Two years later, the young family is almost at the finish line. On Tuesday, the couple hopes to join its legal team at the Supreme Court for the oral arguments, although there's no guarantee there will be room for them. "At best, we'll be in the back of the courtroom, or in an overflow room," said Vitale. Regardless of whether his dads can finagle a seat, Cooper won't be allowed to witness his small role in constitutional history; anyone under the age of 18 isn't allowed inside the Supreme Court during arguments.

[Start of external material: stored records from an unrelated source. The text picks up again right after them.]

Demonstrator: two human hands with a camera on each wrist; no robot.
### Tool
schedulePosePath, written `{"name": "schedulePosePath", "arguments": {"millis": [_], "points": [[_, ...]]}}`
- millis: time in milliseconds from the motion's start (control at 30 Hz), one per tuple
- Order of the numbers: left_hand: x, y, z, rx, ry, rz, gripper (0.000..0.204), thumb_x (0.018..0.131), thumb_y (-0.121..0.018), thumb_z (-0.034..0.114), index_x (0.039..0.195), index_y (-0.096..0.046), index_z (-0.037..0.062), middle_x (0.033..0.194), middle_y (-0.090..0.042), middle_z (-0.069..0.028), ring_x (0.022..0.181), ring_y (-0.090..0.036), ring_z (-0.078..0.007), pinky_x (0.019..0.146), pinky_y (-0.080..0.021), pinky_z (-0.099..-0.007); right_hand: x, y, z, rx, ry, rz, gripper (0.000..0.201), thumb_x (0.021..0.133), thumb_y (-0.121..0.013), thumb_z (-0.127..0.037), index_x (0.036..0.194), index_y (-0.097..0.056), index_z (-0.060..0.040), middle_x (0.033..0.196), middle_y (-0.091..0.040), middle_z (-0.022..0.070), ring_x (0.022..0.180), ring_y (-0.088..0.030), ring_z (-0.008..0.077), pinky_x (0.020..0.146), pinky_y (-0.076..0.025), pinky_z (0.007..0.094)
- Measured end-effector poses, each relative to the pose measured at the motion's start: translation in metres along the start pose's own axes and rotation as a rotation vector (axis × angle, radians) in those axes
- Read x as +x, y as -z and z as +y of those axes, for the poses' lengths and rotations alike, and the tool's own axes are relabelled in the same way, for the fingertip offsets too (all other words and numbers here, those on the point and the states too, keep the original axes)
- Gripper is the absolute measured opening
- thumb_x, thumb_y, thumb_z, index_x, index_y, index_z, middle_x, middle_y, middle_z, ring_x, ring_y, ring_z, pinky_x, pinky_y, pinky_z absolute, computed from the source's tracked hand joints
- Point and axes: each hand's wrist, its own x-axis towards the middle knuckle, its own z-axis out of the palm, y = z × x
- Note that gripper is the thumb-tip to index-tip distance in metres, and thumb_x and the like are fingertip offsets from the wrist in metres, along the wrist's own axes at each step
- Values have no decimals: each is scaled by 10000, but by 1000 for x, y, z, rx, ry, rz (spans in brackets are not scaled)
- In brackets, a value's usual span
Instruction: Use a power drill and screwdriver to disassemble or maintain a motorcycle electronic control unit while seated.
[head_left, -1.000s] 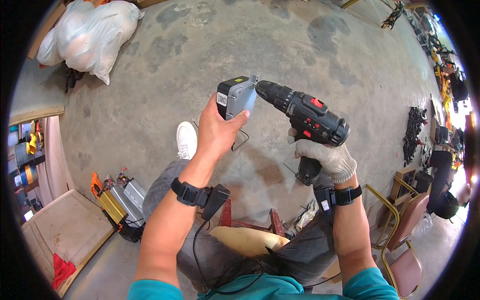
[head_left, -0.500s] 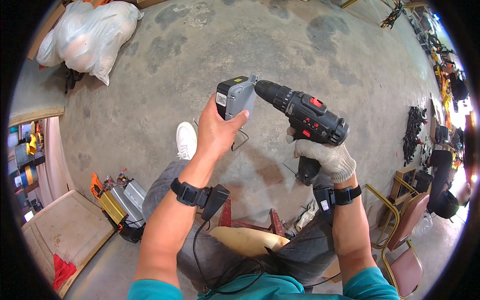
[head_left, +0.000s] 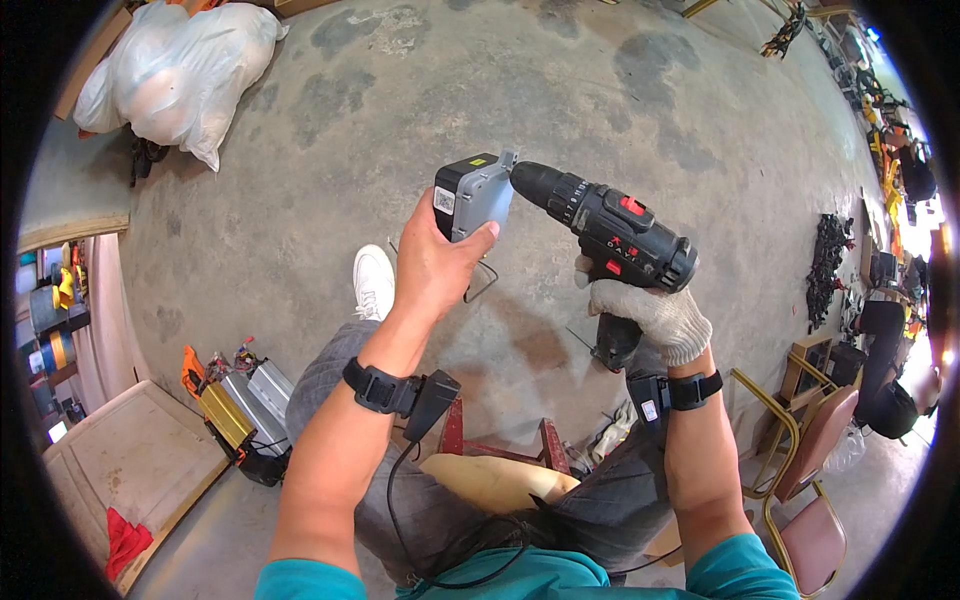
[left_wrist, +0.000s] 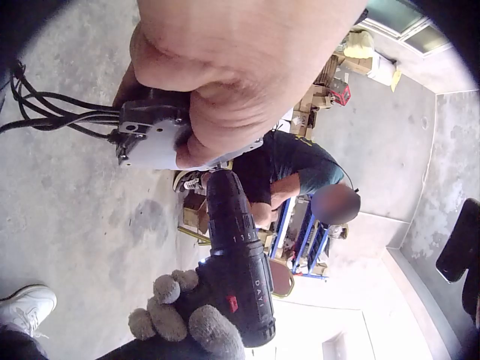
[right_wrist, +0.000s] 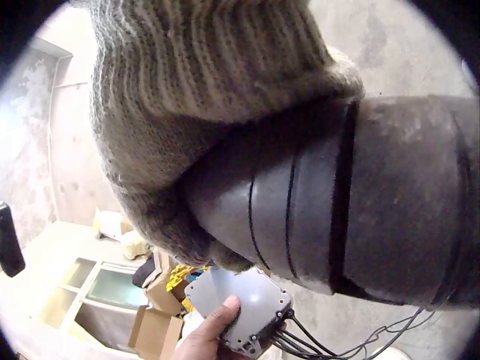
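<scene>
A black and grey box (head_left: pixel 478 195) with a label on its side is gripped by my bare left hand (head_left: pixel 432 262), thumb across its grey face. Black cables come out of the box (left_wrist: pixel 154 135) in the left wrist view. My right hand (head_left: pixel 655 315), in a knitted glove, is wrapped round the handle of a black power drill (head_left: pixel 625 235) with red switches. The drill's front end meets the upper corner of the box, by a small tab; the bit itself is too small to make out. In the right wrist view, the drill's base (right_wrist: pixel 405 195) fills the right side.
A white plastic bag (head_left: pixel 180 75) lies at the upper left. Metal-cased units (head_left: pixel 245 405) stand beside a wooden board (head_left: pixel 140 470) with a red cloth (head_left: pixel 125 540). Chairs (head_left: pixel 825 440) are at the right. Another person (left_wrist: pixel 304 172) sits in the background of the left wrist view.
</scene>
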Motion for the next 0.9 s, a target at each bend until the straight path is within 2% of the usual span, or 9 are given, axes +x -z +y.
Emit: {"name": "schedulePosePath", "arguments": {"millis": [100,333,400,500,567,600,667,900], "points": [[0,-1,0,-16,-9,12,467,862,-823,101,1273,-624,-1,1163,-734,-148,1053,-709,-243,927,-544,-369,2,-2,2,-36,28,-4,485,782,-753,3,1260,-683,-41,1014,-739,65,860,-690,143,721,-600,320],[0,0,-1,-16,-20,7,466,863,-824,106,1269,-624,-2,1163,-736,-150,1052,-713,-245,922,-548,-373,1,-1,2,-36,25,12,477,788,-751,8,1258,-683,-38,1018,-738,67,862,-692,148,722,-602,324],[0,0,-1,-13,-23,6,465,862,-825,109,1267,-624,-3,1160,-737,-150,1051,-715,-246,921,-549,-375,1,2,3,13,-7,-10,409,782,-834,-74,1178,-731,-56,1017,-739,16,885,-680,110,772,-600,298],[-1,1,6,36,-8,10,464,861,-826,114,1262,-625,-3,1153,-737,-154,1047,-717,-252,920,-549,-377,1,1,2,5,-8,-9,412,784,-835,-77,1182,-731,-57,1018,-739,16,881,-680,110,768,-598,297],[-1,1,9,52,45,-17,487,891,-797,30,1341,-611,19,1230,-711,-89,1111,-667,-173,970,-536,-327,1,-1,2,-9,1,-5,437,786,-793,-33,1214,-708,-50,1010,-736,38,863,-683,123,741,-599,306],[-1,1,7,52,45,-17,487,891,-797,30,1341,-611,19,1230,-711,-89,1111,-667,-173,970,-536,-327,1,-1,1,-23,11,0,467,788,-751,10,1247,-685,-42,1003,-733,61,844,-687,137,715,-600,314],[0,0,2,22,-17,8,466,863,-825,120,1266,-624,0,1153,-737,-164,1048,-720,-264,920,-551,-381,2,-1,0,-34,14,-3,469,787,-750,9,1249,-685,-41,1004,-734,62,845,-687,136,713,-599,313],[1,-1,-2,36,-22,17,473,862,-829,125,1269,-624,-2,1161,-738,-170,1055,-726,-273,921,-555,-388,3,0,2,-23,16,-11,481,783,-752,8,1257,-683,-35,1014,-739,66,860,-693,144,716,-603,319]]}}
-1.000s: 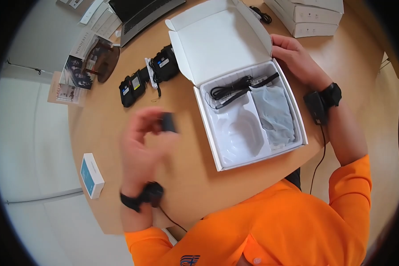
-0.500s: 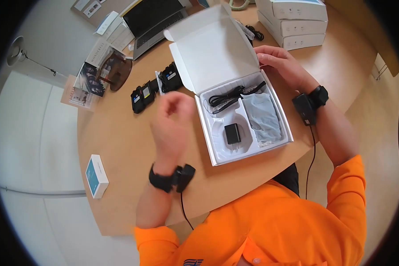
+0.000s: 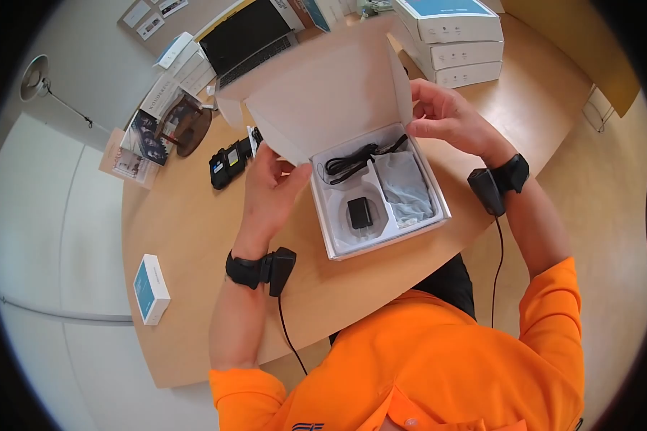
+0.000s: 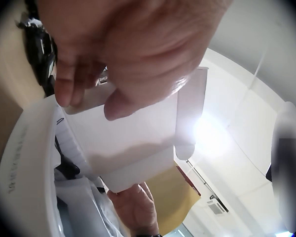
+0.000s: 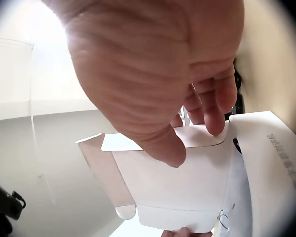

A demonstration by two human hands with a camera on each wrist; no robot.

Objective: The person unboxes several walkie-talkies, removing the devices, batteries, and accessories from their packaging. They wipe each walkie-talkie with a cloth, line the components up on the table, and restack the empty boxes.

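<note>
An open white box [image 3: 389,241] lies on the table with its lid [image 3: 323,93] raised and leaning back. My left hand [image 3: 267,197] holds the lid's left side flap, thumb inside; in the left wrist view that hand [image 4: 133,49] covers part of the flap. At the lid's right side, my right hand [image 3: 459,123] has its thumb and fingers around the side flap, and the right wrist view shows this hand [image 5: 148,69] over the flap's edge. Inside the box are a black adapter [image 3: 359,213], a coiled black cable [image 3: 349,165] and a bagged item [image 3: 407,188].
Stacked white boxes [image 3: 467,54] stand behind on the right, a laptop [image 3: 244,43] at the back left. Black pouches [image 3: 228,164] lie left of the lid, near a brown wooden stand [image 3: 187,128]. A small blue-and-white box [image 3: 151,289] sits at the table's left edge.
My left hand let go of the black adapter in the box's round recess, then moved to the lid's left side. The lid has tilted forward somewhat, and the head view has shifted.
</note>
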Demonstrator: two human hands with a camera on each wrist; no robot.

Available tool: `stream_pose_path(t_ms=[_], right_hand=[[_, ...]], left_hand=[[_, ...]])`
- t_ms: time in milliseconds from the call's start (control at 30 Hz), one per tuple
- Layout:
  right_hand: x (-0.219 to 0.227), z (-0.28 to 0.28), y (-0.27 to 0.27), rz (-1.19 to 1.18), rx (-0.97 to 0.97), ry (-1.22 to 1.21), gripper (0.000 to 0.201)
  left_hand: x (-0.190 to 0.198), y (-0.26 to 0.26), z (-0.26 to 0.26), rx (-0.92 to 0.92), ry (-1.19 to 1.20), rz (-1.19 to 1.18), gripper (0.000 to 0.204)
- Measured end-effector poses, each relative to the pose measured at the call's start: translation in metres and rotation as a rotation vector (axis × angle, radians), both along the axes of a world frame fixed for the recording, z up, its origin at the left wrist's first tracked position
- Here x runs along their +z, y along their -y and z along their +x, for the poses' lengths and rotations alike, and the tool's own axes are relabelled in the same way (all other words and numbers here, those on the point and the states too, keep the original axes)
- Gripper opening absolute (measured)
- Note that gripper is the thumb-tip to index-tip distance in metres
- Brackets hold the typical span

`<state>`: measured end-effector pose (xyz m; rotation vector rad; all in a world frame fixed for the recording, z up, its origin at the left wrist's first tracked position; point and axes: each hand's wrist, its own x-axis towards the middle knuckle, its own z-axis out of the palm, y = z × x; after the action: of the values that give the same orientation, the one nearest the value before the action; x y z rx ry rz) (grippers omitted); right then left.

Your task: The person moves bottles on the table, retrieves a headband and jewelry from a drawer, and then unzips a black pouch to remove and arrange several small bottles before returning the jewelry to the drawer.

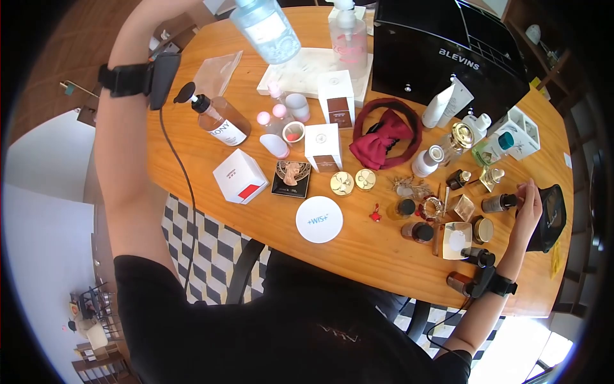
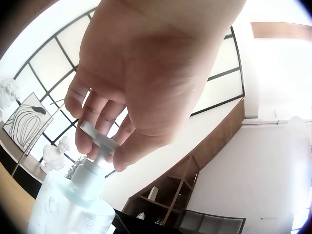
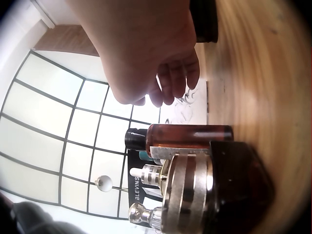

This matters less to Talmas and Vitale than Cooper growing up in a country where having two dads doesn't prevent him from enjoying the same rights as any other kid. "We don't have equal rights in all 50 states. We might be pretty close to having that, but we never want Cooper to feel that way," said Vitale. "People think it's about us — it really isn't. We want a birth certificate that lists who Cooper's parents are. That's it."
"We don't want Cooper to have to explain his origins in a way that he's not comfortable with," said Talmas. "He should just have a normal life. As a citizen of the United States, he should have the same rights as any citizen. Never mind us as a married couple, or whatever the court decides marriage means."
Despite all the difficulties the family has faced because of Ohio's government, they still have an affinity for the Buckeye State. "Most people think we couldn't give a rat's A-S-S about Ohio," said Vitale, catching himself while Cooper played at his feet. "That's not true. Our son is from Ohio, he was born in Ohio, we have friends in Ohio." In the days before Cooper's birth, the couple had even made stops at some Cincinnati institutions, like LaRosa's Pizza, Skyline Chili and Penn Station East Coast Subs, for his future scrapbook. "We wanna bring him back!" Vitale said. "The politicians aside, we've never seen any discrimination in Ohio. The people are really, really nice. Even these poor clerks, who say, 'I want to be able to put your names on the birth certificate, I would love to do it if it didn't mean losing my job.'"
"People think it's about us — it really isn't. We want a birth certificate that lists who Cooper's parents are. That's it."
In the meantime, the case has given them more than a few memories to look back on when Cooper has grown. "I have 5,000 photos of my son," laughed Vitale, referring to the news coverage around the case. "It's the dream of any parent."
Cooper may not have a full grasp of his place in history, but his dads are looking forward to the day when they get to tell him how his story helped expand the rights of millions of LGBT Americans. "The fact that our son gets to be in the White House with Edie Windsor," said Vitale, citing the plaintiff in the landmark Supreme Court case Windsor v. United States, "is just gonna blow his mind."